Source data:
BEGIN

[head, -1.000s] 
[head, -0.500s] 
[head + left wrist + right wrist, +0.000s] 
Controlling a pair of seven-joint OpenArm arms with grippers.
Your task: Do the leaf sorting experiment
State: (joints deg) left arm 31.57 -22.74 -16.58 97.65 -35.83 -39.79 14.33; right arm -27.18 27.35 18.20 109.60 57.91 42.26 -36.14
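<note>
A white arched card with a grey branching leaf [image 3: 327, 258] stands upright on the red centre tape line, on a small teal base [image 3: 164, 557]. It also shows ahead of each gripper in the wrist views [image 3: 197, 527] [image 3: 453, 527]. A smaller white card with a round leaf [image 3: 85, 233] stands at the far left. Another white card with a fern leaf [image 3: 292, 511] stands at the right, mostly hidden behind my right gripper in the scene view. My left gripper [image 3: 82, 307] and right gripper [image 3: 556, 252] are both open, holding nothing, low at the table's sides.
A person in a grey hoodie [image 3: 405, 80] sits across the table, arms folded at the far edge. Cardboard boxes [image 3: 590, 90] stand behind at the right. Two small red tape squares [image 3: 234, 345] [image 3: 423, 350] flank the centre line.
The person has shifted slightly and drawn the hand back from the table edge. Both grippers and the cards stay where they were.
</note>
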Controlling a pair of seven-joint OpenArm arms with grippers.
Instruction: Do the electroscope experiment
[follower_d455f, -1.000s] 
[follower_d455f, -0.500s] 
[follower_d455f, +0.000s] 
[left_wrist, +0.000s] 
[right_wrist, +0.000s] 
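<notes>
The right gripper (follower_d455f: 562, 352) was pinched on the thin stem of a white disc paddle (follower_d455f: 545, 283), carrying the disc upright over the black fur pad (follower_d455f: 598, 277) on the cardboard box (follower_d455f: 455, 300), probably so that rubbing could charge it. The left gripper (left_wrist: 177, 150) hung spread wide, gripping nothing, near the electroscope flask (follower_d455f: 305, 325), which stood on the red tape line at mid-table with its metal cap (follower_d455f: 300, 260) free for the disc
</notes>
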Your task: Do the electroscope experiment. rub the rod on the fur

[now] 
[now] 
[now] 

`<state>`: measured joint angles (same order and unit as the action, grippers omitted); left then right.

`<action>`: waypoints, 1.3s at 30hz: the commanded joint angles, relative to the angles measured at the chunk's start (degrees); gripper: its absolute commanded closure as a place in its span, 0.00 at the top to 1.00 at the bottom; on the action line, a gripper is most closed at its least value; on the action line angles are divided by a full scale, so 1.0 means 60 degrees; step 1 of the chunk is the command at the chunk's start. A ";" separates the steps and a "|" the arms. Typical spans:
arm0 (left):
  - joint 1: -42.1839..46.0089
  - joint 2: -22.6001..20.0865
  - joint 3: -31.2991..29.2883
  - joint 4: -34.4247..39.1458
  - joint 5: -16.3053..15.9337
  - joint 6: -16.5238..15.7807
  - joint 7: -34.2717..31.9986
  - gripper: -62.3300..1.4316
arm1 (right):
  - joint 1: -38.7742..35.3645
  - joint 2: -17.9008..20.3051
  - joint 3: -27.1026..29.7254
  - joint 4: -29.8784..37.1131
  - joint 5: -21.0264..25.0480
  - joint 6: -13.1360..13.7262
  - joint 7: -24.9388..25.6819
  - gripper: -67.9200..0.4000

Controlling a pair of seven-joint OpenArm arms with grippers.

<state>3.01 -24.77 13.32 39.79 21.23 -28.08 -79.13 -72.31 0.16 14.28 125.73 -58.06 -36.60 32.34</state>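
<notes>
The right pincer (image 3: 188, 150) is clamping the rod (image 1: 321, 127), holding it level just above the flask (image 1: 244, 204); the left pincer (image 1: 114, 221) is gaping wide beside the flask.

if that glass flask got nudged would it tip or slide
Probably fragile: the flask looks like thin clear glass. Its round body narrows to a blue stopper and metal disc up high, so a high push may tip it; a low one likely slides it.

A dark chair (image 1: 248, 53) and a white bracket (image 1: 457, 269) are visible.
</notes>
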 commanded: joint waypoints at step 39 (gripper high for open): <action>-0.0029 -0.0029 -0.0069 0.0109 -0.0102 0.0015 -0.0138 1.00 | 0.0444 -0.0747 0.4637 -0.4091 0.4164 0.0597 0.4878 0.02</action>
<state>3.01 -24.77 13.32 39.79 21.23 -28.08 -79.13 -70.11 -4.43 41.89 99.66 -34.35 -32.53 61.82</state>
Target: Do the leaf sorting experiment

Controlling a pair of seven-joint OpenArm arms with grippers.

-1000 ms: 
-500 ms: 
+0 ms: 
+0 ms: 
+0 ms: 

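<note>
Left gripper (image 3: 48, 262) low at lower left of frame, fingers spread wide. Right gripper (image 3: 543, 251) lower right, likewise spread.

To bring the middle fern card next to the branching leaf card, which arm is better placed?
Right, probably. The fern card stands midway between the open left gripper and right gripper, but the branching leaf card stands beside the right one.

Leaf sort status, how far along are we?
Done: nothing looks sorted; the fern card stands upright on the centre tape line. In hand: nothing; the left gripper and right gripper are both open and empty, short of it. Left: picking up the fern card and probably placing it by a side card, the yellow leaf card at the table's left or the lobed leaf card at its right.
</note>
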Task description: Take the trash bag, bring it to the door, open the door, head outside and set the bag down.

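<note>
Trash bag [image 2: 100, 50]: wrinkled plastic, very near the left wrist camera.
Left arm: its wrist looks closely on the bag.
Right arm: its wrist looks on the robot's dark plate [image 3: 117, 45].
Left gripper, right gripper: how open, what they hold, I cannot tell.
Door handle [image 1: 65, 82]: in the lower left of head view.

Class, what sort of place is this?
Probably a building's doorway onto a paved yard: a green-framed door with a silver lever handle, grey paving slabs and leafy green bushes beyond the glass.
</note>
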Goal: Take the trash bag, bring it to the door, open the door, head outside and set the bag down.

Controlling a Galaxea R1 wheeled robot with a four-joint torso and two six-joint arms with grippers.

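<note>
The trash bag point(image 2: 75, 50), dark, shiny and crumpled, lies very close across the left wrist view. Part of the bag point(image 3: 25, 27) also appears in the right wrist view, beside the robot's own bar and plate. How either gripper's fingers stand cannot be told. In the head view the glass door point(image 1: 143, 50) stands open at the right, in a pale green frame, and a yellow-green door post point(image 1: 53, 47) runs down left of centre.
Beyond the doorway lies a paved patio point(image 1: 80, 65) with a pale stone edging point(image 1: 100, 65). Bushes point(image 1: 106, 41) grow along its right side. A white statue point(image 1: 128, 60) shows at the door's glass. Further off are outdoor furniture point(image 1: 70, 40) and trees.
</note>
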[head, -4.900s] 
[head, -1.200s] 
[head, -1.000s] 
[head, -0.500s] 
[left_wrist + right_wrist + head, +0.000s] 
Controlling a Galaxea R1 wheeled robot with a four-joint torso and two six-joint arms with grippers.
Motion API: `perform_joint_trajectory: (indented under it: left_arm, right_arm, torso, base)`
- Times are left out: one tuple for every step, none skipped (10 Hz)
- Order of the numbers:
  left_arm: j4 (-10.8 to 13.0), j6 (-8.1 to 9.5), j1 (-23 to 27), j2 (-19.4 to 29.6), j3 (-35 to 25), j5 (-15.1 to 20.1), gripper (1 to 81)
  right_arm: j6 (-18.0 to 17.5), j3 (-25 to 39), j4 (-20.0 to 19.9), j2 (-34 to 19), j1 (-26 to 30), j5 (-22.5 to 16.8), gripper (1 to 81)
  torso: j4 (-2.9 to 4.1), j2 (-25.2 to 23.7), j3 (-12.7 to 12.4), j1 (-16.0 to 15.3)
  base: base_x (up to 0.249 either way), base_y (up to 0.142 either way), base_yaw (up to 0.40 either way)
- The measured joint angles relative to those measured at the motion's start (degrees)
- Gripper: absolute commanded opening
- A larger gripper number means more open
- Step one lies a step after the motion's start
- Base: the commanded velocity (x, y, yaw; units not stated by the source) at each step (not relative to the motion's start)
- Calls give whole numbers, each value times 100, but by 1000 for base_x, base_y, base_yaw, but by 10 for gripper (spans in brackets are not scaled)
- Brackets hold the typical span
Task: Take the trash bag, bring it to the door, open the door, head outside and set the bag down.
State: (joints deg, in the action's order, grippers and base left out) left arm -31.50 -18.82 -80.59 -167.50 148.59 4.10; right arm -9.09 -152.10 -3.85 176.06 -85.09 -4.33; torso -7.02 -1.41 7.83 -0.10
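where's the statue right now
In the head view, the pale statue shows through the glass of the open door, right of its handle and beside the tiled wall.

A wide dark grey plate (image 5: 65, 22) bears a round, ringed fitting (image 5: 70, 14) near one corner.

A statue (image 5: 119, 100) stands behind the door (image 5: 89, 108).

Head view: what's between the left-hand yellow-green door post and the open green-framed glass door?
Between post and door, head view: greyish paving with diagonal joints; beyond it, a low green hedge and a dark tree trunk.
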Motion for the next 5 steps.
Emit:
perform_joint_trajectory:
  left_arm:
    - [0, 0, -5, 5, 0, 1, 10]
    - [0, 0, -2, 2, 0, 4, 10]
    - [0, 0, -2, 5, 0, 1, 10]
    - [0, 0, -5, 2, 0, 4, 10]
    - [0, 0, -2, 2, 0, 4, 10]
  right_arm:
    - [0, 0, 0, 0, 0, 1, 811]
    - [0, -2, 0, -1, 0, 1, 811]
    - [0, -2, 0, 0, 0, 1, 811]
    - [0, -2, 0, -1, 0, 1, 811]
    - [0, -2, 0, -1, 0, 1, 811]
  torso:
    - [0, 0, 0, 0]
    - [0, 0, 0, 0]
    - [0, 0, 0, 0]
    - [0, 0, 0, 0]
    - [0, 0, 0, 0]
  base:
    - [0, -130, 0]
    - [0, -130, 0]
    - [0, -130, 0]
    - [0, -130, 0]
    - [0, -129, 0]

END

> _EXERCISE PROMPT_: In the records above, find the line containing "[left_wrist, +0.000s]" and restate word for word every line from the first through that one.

> _SOLUTION BELOW_:
[head, -1.000s] 
[head, -0.500s] 
[head + left wrist + right wrist, +0.000s] 
Controlling a pair of seven-joint OpenArm arms with grippers.
Your task: Do the leaf sorting experiment
State: (joints deg) left arm 31.57 -22.74 -16.58 97.65 -35.83 -39.79 14.33; right arm -27.18 27.35 18.20 109.60 57.91 42.26 -36.14
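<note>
A white arched card with a grey branching leaf [image 3: 327, 258] stands upright on the red centre tape line, on a small teal base [image 3: 164, 557]. It also shows ahead of each gripper in the wrist views [image 3: 197, 527] [image 3: 453, 527]. A smaller white card with a round leaf [image 3: 85, 233] stands at the far left. Another white card with a fern leaf [image 3: 292, 511] stands at the right, mostly hidden behind my right gripper in the scene view. My left gripper [image 3: 82, 307] and right gripper [image 3: 556, 252] are both open, holding nothing, low at the table's sides.
A person in a grey hoodie [image 3: 405, 80] sits across the table, arms folded at the far edge. Cardboard boxes [image 3: 590, 90] stand behind at the right. Two small red tape squares [image 3: 234, 345] [image 3: 423, 350] flank the centre line.
The person has shifted slightly and drawn the hand back from the table edge. Both grippers and the cards stay where they were.
</note>
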Controlling a pair of seven-joint OpenArm arms with grippers.
Instruction: Do the electroscope experiment
[follower_d455f, -1.000s] 
[follower_d455f, -0.500s] 
[follower_d455f, +0.000s] 
[left_wrist, +0.000s] 

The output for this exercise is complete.